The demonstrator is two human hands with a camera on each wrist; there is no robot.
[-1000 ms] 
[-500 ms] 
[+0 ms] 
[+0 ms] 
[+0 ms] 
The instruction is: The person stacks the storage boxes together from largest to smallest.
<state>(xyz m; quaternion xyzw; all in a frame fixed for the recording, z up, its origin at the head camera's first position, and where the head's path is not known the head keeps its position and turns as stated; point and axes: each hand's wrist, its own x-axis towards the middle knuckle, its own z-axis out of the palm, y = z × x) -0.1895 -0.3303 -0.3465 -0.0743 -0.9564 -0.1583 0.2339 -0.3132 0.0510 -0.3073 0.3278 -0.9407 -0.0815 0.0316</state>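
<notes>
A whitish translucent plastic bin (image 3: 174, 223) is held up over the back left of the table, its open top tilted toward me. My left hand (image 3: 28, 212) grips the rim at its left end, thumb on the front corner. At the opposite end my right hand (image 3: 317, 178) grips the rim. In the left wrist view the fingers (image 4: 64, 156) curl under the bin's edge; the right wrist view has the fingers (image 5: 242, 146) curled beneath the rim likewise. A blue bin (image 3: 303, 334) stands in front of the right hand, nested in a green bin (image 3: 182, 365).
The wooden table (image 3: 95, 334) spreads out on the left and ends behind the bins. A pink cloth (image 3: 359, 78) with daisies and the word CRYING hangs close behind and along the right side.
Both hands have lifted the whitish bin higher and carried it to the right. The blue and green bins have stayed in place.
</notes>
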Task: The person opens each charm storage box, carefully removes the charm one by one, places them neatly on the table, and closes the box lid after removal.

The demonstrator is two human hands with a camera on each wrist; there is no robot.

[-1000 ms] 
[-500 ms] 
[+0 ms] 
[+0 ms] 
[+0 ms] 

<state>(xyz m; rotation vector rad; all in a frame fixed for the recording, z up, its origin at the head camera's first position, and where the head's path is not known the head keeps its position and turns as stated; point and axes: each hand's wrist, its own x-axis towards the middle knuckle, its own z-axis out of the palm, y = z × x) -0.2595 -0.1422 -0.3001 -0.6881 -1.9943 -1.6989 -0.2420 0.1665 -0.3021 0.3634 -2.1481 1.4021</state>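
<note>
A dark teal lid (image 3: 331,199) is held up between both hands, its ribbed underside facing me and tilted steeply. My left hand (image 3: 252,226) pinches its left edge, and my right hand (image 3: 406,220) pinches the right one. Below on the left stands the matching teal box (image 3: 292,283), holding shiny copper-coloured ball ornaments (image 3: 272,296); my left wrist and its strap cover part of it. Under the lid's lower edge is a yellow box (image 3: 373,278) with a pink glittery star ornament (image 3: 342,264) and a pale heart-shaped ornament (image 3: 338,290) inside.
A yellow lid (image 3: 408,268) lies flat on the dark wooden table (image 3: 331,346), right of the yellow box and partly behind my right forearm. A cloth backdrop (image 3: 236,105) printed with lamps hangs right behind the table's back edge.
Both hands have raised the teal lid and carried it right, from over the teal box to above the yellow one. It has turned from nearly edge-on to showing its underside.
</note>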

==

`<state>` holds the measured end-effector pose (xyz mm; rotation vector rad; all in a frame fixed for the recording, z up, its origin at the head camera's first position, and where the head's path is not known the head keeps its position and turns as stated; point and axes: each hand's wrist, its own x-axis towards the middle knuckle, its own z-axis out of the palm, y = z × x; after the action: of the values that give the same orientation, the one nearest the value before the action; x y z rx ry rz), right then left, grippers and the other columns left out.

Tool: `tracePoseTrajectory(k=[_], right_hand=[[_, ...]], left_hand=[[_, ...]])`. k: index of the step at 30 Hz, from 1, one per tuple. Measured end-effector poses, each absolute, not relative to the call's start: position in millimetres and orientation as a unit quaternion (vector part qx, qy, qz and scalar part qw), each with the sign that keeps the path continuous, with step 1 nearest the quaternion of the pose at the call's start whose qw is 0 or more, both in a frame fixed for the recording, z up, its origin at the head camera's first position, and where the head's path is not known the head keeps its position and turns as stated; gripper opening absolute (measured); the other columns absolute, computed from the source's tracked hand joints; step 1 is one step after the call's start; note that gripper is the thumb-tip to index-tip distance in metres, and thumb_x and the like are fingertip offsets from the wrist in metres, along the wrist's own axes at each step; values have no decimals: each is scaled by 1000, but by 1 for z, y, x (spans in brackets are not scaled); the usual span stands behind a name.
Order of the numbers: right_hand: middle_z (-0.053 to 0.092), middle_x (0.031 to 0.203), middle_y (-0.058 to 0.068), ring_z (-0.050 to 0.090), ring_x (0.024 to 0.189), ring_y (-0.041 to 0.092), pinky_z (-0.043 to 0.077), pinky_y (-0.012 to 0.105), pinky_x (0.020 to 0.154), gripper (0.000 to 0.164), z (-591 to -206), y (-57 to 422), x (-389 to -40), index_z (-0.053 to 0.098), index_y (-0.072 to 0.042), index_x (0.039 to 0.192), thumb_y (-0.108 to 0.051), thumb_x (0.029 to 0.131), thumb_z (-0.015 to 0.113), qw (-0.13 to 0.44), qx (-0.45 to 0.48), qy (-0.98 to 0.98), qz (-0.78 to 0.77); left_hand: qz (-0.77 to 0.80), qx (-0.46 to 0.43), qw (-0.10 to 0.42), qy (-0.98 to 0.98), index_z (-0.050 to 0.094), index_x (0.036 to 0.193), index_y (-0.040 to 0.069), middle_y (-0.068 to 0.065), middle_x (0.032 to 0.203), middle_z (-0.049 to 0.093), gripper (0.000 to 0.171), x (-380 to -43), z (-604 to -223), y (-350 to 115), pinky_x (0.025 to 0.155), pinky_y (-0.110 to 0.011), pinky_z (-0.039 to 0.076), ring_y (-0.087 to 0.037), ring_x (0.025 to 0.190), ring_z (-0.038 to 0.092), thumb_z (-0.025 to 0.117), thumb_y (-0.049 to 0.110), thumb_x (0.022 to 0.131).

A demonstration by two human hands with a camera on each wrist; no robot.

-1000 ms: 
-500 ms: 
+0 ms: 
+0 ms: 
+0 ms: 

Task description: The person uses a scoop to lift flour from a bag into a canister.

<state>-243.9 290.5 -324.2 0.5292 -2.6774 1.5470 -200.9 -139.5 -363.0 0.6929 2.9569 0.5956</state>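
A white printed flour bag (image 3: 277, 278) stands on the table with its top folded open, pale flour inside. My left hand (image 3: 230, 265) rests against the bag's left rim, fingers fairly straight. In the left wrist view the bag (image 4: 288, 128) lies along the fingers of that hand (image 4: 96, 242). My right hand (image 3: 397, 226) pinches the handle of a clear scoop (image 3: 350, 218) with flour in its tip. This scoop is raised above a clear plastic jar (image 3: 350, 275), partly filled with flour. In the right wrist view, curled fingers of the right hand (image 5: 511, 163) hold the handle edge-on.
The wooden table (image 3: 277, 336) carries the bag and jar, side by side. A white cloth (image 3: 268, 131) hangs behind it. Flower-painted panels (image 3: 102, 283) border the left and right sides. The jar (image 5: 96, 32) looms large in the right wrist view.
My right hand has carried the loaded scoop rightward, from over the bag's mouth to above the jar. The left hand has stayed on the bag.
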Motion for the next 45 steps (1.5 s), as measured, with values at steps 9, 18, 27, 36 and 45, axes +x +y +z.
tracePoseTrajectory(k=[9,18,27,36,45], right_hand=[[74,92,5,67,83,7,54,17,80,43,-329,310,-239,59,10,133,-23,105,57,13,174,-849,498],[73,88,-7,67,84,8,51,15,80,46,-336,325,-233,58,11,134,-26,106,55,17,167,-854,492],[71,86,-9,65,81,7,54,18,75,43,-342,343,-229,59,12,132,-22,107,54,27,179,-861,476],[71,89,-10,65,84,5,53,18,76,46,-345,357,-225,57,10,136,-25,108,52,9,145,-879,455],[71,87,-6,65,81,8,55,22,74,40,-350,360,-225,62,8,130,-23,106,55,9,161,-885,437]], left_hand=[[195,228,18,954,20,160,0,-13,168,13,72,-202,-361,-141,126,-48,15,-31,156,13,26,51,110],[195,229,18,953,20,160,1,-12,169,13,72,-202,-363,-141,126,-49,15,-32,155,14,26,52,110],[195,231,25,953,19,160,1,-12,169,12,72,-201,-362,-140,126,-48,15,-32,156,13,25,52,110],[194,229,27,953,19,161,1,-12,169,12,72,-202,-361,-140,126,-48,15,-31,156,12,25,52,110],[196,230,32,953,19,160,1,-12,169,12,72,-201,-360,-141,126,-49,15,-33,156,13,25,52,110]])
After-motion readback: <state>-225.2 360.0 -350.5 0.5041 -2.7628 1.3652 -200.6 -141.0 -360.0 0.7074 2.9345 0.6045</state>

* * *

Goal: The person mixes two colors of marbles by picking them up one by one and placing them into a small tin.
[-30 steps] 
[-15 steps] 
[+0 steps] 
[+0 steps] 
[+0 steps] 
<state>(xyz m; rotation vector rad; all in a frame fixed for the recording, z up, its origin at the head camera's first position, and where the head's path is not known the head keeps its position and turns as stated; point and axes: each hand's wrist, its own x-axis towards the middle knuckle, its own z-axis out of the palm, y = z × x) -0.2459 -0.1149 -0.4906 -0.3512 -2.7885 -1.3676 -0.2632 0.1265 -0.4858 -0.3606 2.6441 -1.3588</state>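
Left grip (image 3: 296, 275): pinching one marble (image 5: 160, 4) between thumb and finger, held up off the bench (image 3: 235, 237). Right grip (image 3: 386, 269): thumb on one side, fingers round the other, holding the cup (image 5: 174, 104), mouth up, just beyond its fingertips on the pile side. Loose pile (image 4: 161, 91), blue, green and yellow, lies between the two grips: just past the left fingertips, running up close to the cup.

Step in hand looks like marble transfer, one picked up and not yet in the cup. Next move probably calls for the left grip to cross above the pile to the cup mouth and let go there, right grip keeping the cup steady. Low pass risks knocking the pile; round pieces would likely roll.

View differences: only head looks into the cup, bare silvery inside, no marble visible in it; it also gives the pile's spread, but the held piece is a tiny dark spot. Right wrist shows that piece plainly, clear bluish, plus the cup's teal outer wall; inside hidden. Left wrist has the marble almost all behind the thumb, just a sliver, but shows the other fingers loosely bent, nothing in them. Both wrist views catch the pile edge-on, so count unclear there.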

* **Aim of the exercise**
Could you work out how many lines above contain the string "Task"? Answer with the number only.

* **Your solution**
2